| What the task asks |
Omitting any pictures, transcribe the entries below exactly.

Stored entries
....

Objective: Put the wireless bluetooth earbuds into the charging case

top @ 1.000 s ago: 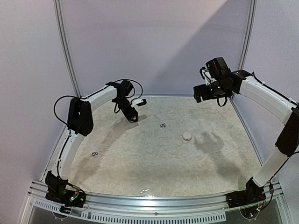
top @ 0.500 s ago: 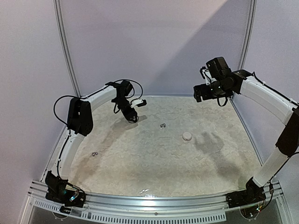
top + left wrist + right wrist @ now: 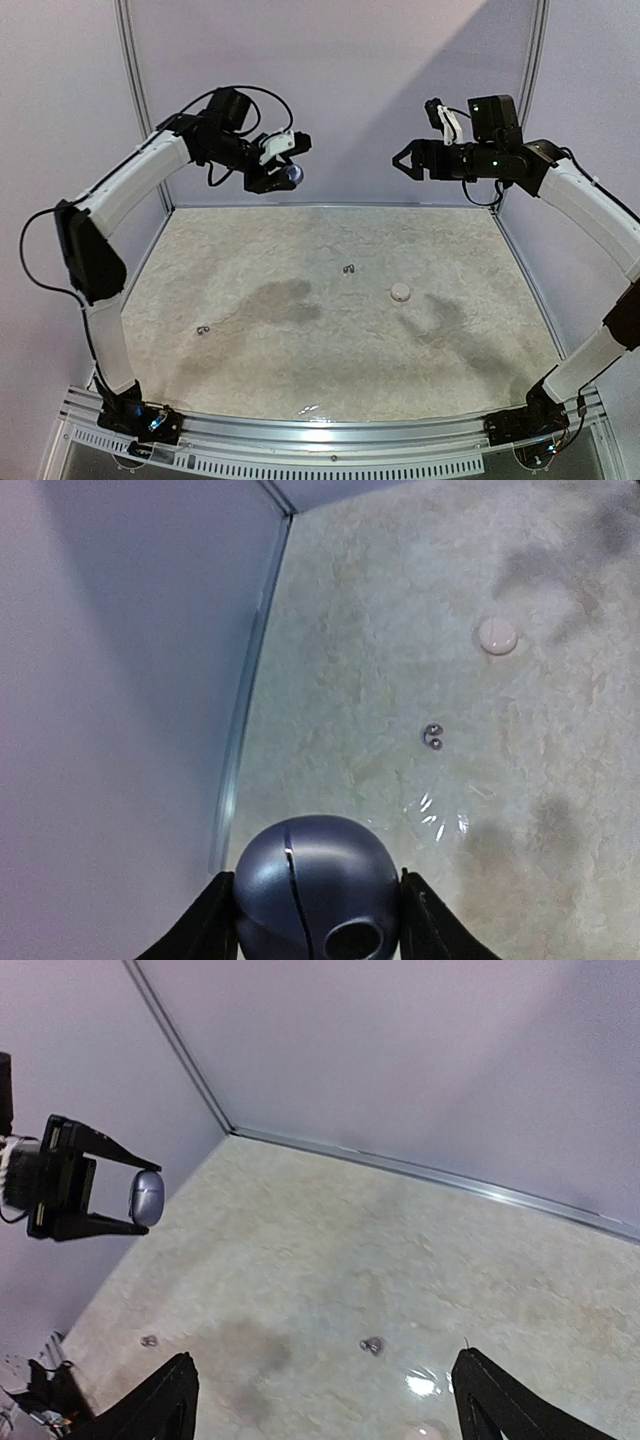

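A dark blue-grey rounded charging case point(image 3: 312, 880) sits between the fingers of my left gripper point(image 3: 318, 920), which is shut on it. That gripper point(image 3: 283, 172) hangs high in the air near the back wall, left of centre, and the held case point(image 3: 147, 1197) also shows in the right wrist view. Two dark earbuds point(image 3: 349, 268) lie together on the table's middle; they show small point(image 3: 432, 736) below the case. Another dark earbud pair point(image 3: 202, 330) lies at the front left. My right gripper point(image 3: 408, 162) hovers high at the back right, open and empty point(image 3: 325, 1365).
A small white round case point(image 3: 400, 292) rests on the table right of centre, also in the left wrist view point(image 3: 497, 635). Pale walls and a metal rail point(image 3: 330, 205) bound the back; a rail point(image 3: 245, 720) runs along the left side.
My left arm has lifted from the table's back left up into the air, carrying the dark case. My right gripper has turned to point left and its jaws have narrowed slightly.
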Robot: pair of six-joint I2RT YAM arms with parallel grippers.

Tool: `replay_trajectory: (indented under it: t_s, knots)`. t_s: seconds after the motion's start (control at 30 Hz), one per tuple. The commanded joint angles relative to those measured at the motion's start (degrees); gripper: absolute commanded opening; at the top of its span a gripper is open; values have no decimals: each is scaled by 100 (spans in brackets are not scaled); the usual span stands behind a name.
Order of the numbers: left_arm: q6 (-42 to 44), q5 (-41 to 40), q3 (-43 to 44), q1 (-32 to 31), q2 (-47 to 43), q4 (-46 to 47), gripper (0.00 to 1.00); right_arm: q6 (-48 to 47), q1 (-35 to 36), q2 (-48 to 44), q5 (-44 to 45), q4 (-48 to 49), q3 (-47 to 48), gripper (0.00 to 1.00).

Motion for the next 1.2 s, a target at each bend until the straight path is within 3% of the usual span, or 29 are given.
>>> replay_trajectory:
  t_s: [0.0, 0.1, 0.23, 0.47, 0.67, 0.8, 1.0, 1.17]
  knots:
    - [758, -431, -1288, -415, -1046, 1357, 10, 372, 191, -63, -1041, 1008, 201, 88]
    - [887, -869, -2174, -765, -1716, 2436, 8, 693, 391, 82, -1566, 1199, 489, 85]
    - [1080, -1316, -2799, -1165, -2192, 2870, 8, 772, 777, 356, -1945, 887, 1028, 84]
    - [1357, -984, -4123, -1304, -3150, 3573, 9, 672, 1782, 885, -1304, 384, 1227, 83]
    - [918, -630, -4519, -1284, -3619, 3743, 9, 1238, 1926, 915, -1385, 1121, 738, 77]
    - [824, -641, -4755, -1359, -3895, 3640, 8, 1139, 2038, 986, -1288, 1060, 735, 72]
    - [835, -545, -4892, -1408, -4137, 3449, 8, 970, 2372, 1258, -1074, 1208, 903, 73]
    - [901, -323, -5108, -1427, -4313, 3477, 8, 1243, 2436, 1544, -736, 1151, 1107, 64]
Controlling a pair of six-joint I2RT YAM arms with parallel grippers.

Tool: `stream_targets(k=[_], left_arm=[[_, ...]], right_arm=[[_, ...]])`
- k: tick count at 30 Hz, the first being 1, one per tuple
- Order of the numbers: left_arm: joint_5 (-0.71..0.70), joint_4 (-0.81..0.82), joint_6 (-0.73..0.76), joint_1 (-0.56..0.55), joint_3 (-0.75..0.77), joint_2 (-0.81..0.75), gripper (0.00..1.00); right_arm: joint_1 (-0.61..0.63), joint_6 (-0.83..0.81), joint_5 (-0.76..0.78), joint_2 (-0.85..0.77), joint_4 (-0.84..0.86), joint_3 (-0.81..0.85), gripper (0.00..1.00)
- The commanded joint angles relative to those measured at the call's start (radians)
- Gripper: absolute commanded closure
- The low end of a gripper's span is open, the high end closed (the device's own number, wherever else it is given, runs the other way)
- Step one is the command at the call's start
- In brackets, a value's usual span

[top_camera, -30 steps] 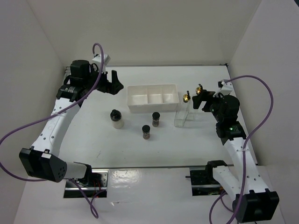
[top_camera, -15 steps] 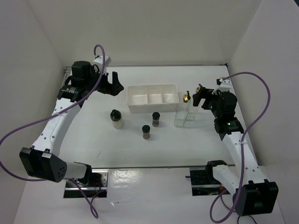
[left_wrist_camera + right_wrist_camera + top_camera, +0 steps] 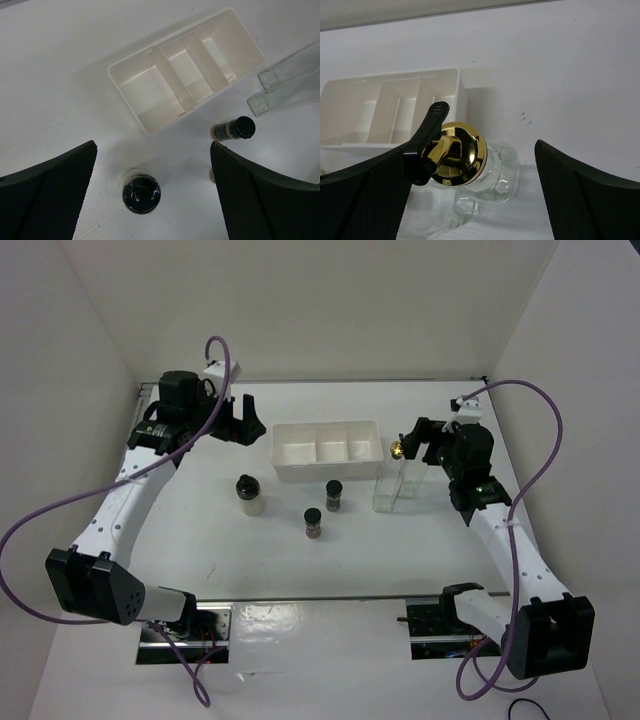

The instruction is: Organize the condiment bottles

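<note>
White desk (image 3: 200, 530): we see both arms w/ jaws wide. Left gripper (image 3: 243, 423) hangs left of the 3-compartment tray (image 3: 325, 470); right gripper (image 3: 418, 443) flanks a gold top (image 3: 455, 154). Two glass bottles (image 3: 390, 492) stand just right of tray. Whitish jar (image 3: 250, 495) & two dark jars (image 3: 334, 497) stand in front, outside it.

Two tall glass bottles (image 3: 388, 492), two dark jars (image 3: 334, 497), one whitish jar (image 3: 250, 495) stand upright.

The white tray (image 3: 326, 469) is shared by all views: seen from far overhead by the top camera, nearer from above-left by the left wrist, closest from its right by the right wrist.
</note>
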Motion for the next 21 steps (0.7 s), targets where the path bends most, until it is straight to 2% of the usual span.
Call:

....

| Solution to this exercise |
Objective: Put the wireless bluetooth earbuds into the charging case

top @ 1.000 s ago: 
top @ 0.500 s ago: 
top + left wrist + right wrist @ now: 

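A dark blue-grey rounded charging case point(image 3: 312, 880) sits between the fingers of my left gripper point(image 3: 318, 920), which is shut on it. That gripper point(image 3: 283, 172) hangs high in the air near the back wall, left of centre, and the held case point(image 3: 147, 1197) also shows in the right wrist view. Two dark earbuds point(image 3: 349, 268) lie together on the table's middle; they show small point(image 3: 432, 736) below the case. Another dark earbud pair point(image 3: 202, 330) lies at the front left. My right gripper point(image 3: 408, 162) hovers high at the back right, open and empty point(image 3: 325, 1365).
A small white round case point(image 3: 400, 292) rests on the table right of centre, also in the left wrist view point(image 3: 497, 635). Pale walls and a metal rail point(image 3: 330, 205) bound the back; a rail point(image 3: 245, 720) runs along the left side.
My left arm has lifted from the table's back left up into the air, carrying the dark case. My right gripper has turned to point left and its jaws have narrowed slightly.
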Robot: pair of six-joint I2RT YAM arms with parallel grippers.

Tool: `replay_trajectory: (indented under it: t_s, knots)`. t_s: seconds after the motion's start (control at 30 Hz), one per tuple. The commanded joint angles relative to those measured at the motion's start (degrees); gripper: absolute commanded opening; at the top of its span a gripper is open; values have no decimals: each is scaled by 100 (spans in brackets are not scaled); the usual span stands behind a name.
Order of the numbers: left_arm: q6 (-42 to 44), q5 (-41 to 40), q3 (-43 to 44), q1 (-32 to 31), q2 (-47 to 43), q4 (-46 to 47), gripper (0.00 to 1.00); right_arm: q6 (-48 to 47), q1 (-35 to 36), q2 (-48 to 44), q5 (-44 to 45), q4 (-48 to 49), q3 (-47 to 48), gripper (0.00 to 1.00).

Motion for the next 1.2 s, a target at each bend until the straight path is within 3% of the usual span, or 29 are given.
>>> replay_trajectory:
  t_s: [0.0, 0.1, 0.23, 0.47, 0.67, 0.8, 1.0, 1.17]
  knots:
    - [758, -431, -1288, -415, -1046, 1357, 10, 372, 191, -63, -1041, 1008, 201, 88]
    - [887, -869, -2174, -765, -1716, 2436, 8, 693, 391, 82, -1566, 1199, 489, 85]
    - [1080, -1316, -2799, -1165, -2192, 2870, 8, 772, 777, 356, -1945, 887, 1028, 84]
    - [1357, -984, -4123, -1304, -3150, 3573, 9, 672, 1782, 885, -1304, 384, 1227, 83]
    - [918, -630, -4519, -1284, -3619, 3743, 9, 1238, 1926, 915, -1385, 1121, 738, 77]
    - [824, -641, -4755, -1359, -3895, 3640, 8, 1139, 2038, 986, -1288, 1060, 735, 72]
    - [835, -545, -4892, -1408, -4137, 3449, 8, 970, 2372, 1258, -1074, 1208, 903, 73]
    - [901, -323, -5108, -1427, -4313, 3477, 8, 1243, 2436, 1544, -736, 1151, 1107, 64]
Controlling a pair of six-joint I2RT YAM arms with parallel grippers.

Tool: `stream_targets(k=[_], left_arm=[[_, ...]], right_arm=[[_, ...]])`
- k: tick count at 30 Hz, the first being 1, one per tuple
- Order of the numbers: left_arm: joint_5 (-0.71..0.70), joint_4 (-0.81..0.82), joint_6 (-0.73..0.76), joint_1 (-0.56..0.55), joint_3 (-0.75..0.77), joint_2 (-0.81..0.75), gripper (0.00..1.00); right_arm: joint_1 (-0.61..0.63), joint_6 (-0.83..0.81), joint_5 (-0.76..0.78), joint_2 (-0.85..0.77), joint_4 (-0.84..0.86), joint_3 (-0.81..0.85), gripper (0.00..1.00)
- The commanded joint angles relative to those measured at the call's start (radians)
- Gripper: absolute commanded closure
- The low end of a gripper's span is open, the high end closed (the device's own number, wherever else it is given, runs the other way)
- Step one is the command at the call's start
- In brackets, a value's usual span

[top_camera, -30 steps] 
[top_camera, -15 steps] 
[left_wrist_camera + right_wrist_camera + top_camera, +0 steps] 

The instruction is: Organize the condiment bottles

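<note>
White desk (image 3: 200, 530): we see both arms w/ jaws wide. Left gripper (image 3: 243, 423) hangs left of the 3-compartment tray (image 3: 325, 470); right gripper (image 3: 418, 443) flanks a gold top (image 3: 455, 154). Two glass bottles (image 3: 390, 492) stand just right of tray. Whitish jar (image 3: 250, 495) & two dark jars (image 3: 334, 497) stand in front, outside it.

Two tall glass bottles (image 3: 388, 492), two dark jars (image 3: 334, 497), one whitish jar (image 3: 250, 495) stand upright.

The white tray (image 3: 326, 469) is shared by all views: seen from far overhead by the top camera, nearer from above-left by the left wrist, closest from its right by the right wrist.
</note>
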Motion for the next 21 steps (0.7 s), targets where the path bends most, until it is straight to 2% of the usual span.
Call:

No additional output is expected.